Output the data unchanged and complete, minus the images.

○ ○ ○

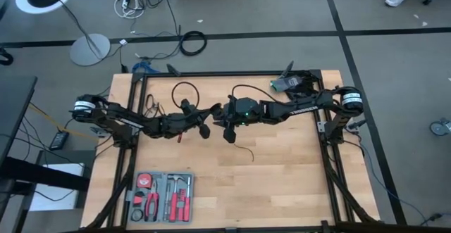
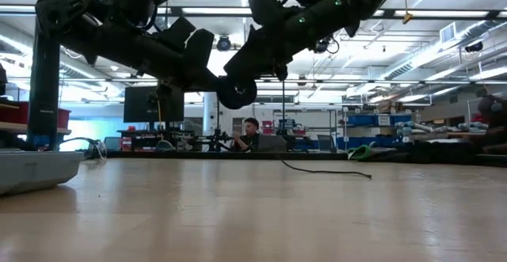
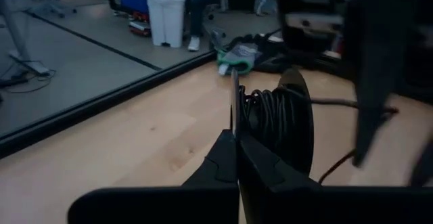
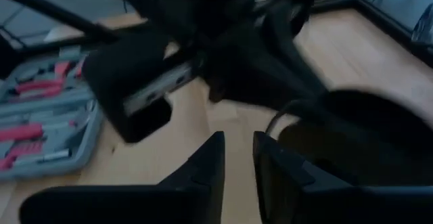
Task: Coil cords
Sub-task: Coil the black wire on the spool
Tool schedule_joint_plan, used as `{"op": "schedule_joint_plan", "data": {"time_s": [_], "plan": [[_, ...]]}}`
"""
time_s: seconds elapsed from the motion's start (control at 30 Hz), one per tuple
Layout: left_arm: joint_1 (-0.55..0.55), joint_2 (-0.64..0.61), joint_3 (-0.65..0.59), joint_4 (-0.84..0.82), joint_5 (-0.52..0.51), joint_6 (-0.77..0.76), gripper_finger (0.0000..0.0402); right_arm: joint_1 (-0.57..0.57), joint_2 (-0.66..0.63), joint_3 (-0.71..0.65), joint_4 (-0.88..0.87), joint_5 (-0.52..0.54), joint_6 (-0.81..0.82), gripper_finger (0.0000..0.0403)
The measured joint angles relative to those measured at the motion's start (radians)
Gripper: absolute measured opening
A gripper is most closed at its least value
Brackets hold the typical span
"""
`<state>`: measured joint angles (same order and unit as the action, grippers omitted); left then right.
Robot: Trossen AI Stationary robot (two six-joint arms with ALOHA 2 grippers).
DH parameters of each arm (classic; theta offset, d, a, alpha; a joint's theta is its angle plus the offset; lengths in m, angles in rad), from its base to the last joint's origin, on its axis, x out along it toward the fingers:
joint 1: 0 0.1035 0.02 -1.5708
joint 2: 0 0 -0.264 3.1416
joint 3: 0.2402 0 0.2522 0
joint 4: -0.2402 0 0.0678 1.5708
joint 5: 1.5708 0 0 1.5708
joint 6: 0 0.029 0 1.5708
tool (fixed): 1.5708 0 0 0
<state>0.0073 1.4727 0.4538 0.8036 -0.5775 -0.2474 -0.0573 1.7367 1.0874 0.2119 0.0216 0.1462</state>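
Note:
The cords are one thin black wire wound on a small round black puck (image 3: 298, 126), which hangs above the table's middle (image 2: 236, 92). The coiled turns (image 3: 267, 116) sit between its two discs. A loose tail (image 2: 325, 170) lies on the wood (image 1: 246, 152), and a loop (image 1: 184, 91) shows behind the arms. My left gripper (image 3: 235, 158) is shut on the puck. My right gripper (image 4: 238, 158) hovers close beside it (image 1: 229, 134), its fingers a little apart with nothing between them. My left gripper pinches the thin rim of the puck's nearer disc (image 3: 234, 119) between its two shut fingers. The fingers come nearly level from the table's left side. The puck stands on edge, lifted clear of the table, with the wire wound beside the fingers.
A grey tool case (image 1: 161, 196) with red-handled tools lies at the near left. A green and white object (image 1: 285, 84) sits at the far right corner. Bare wood (image 1: 282, 184) spreads toward the near right. A person sits in the room beyond the table (image 2: 252, 134).

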Motion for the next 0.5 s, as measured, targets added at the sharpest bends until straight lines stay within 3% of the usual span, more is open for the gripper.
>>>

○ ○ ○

> _Exercise response_:
Task: Coil cords
Sub-task: Coil the black wire on the spool
Tool schedule_joint_plan, used as `{"op": "schedule_joint_plan", "data": {"time_s": [_], "plan": [[_, ...]]}}`
"""
time_s: seconds elapsed from the motion's start (control at 30 Hz), one per tuple
Layout: left_arm: joint_1 (-0.55..0.55), joint_2 (-0.64..0.61), joint_3 (-0.65..0.59), joint_4 (-0.84..0.82), joint_5 (-0.52..0.51), joint_6 (-0.77..0.76), gripper_finger (0.0000..0.0402); right_arm: joint_1 (-0.57..0.57), joint_2 (-0.66..0.63), joint_3 (-0.71..0.65), joint_4 (-0.88..0.87), joint_5 (-0.52..0.54), joint_6 (-0.81..0.82), gripper_finger (0.0000..0.0403)
The measured joint angles relative to those measured at the motion's start (radians)
Gripper: absolute measured opening
A gripper is most closed at its least value
Brackets hold the typical span
"""
`<state>`: measured joint angles (same order and unit as the action, grippers omitted); left then right.
Robot: Trossen AI Stationary robot (two six-joint arms with ALOHA 2 grippers).
DH parameters of each arm (classic; theta offset, d, a, alpha; a joint's theta is its angle plus the offset; lengths in m, angles in rad), from its base to the last joint's origin, on its axis, x out along it toward the fingers:
joint 1: 0 0.1035 0.02 -1.5708
joint 2: 0 0 -0.264 3.1416
joint 3: 0.2402 0 0.2522 0
joint 4: -0.2402 0 0.0678 1.5708
joint 5: 1.5708 0 0 1.5708
joint 6: 0 0.029 0 1.5708
tool (fixed): 1.5708 0 0 0
<state>0.0073 1.4727 0.4538 0.8036 -0.5775 -0.2474 -0.0573 1.7367 1.0874 0.2119 0.0216 0.1462</state>
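Note:
The cords are one thin black wire wound on a small round black puck (image 3: 298, 126), which hangs above the table's middle (image 2: 236, 92). The coiled turns (image 3: 267, 116) sit between its two discs. A loose tail (image 2: 325, 170) lies on the wood (image 1: 246, 152), and a loop (image 1: 184, 91) shows behind the arms. My left gripper (image 3: 235, 158) is shut on the puck. My right gripper (image 4: 238, 158) hovers close beside it (image 1: 229, 134), its fingers a little apart with nothing between them. My left gripper pinches the thin rim of the puck's nearer disc (image 3: 234, 119) between its two shut fingers. The fingers come nearly level from the table's left side. The puck stands on edge, lifted clear of the table, with the wire wound beside the fingers.
A grey tool case (image 1: 161, 196) with red-handled tools lies at the near left. A green and white object (image 1: 285, 84) sits at the far right corner. Bare wood (image 1: 282, 184) spreads toward the near right. A person sits in the room beyond the table (image 2: 252, 134).
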
Motion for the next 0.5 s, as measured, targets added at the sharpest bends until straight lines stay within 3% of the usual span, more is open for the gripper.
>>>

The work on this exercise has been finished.